= Oil shale gas =

Type of synthetic gas mixture

Oil shale gas (also: retort gas or retorting gas) is a synthetic non-condensable gas mixture (syngas) produced by oil shale thermal processing (pyrolysis). Although often referred to as shale gas, it differs from the natural gas produced from shale, which is also known as shale gas.

==Process==
Oil shale gas is produced by retorting (pyrolysis) of oil shale. In the pyrolysis process, oil shale is heated until its kerogen decomposes into vapors of a petroleum-like condensable shale oil, non-condensable combustible oil shale gas, and spent shale—a solid residue. The process is the same as the shale oil extraction and oil shale gas usually occurs as a byproduct of shale oil production.

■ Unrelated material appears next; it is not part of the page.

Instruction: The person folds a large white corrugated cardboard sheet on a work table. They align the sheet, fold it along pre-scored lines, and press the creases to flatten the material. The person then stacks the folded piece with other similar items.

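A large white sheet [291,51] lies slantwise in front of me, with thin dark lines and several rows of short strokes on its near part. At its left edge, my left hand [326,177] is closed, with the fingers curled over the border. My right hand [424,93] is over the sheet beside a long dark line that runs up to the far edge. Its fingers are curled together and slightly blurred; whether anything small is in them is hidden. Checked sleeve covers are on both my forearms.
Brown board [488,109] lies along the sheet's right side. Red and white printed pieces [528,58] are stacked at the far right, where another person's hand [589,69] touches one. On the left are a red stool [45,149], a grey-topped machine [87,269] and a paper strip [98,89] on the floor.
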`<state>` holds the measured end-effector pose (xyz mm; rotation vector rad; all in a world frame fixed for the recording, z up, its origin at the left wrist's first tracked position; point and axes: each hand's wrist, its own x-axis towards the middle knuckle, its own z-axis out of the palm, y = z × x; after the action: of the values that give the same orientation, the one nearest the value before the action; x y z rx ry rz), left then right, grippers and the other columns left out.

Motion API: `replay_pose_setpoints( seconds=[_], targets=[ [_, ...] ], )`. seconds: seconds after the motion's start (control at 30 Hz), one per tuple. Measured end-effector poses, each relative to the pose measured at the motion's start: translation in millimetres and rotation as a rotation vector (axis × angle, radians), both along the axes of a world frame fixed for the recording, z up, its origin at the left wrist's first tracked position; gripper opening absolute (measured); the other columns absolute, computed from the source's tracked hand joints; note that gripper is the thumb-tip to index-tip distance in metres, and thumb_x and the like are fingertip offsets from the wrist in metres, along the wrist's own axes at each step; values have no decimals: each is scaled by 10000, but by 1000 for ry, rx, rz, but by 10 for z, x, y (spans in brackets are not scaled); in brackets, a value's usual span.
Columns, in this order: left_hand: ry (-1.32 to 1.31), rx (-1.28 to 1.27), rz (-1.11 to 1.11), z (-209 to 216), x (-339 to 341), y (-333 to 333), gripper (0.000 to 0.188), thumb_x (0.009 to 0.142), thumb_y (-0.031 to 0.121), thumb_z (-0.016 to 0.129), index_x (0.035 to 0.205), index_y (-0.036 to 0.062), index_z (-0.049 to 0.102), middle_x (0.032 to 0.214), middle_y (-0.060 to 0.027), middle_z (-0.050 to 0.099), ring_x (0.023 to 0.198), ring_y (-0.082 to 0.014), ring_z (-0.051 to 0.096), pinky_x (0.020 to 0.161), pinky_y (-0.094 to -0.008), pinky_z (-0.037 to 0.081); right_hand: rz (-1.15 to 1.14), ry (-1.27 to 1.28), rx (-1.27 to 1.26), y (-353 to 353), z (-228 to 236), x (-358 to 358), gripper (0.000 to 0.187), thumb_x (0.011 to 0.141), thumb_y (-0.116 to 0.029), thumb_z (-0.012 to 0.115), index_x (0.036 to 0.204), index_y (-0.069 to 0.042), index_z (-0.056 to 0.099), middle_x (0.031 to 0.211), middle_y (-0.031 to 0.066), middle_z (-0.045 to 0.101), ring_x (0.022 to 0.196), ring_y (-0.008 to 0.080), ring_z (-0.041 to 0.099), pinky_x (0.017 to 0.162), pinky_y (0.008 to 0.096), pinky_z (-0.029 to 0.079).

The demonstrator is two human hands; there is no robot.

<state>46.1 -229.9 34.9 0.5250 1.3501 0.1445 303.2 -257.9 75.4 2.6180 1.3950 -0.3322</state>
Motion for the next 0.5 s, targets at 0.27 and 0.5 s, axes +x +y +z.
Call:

The ratio of oil shale gas to shale oil depends on retorting temperature and as a rule, increases by the rise of temperature.

==Composition==
There is no exact formula of oil shale gas. Compositions of oil shale gas depends on the retorted oil shale and exploited technology. Typical components of oil shale gas are usually methane, hydrogen, carbon monoxide, carbon dioxide, nitrogen, and different hydrocarbons like ethylene. It may also consist of hydrogen sulfide and other impurities.

==Use==
Oil shale gas has served as a substitute for natural gas. In the 19th century and in the beginning of the 20th century oil shale gas was used as illuminating gas. In the 1920s, gas plants in Tallinn and Tartu produced oil shale gas as a town gas. Since 1948, Estonian-produced oil shale gas was used in Leningrad and the cities in North Estonia. For this purpose, 276 gas generators were operational in Kohtla-Järve until 1987.

As oil shale gas often occurs as a byproduct of shale oil extraction, depending on the processing technology, it may be used for heating the pyrolysis process.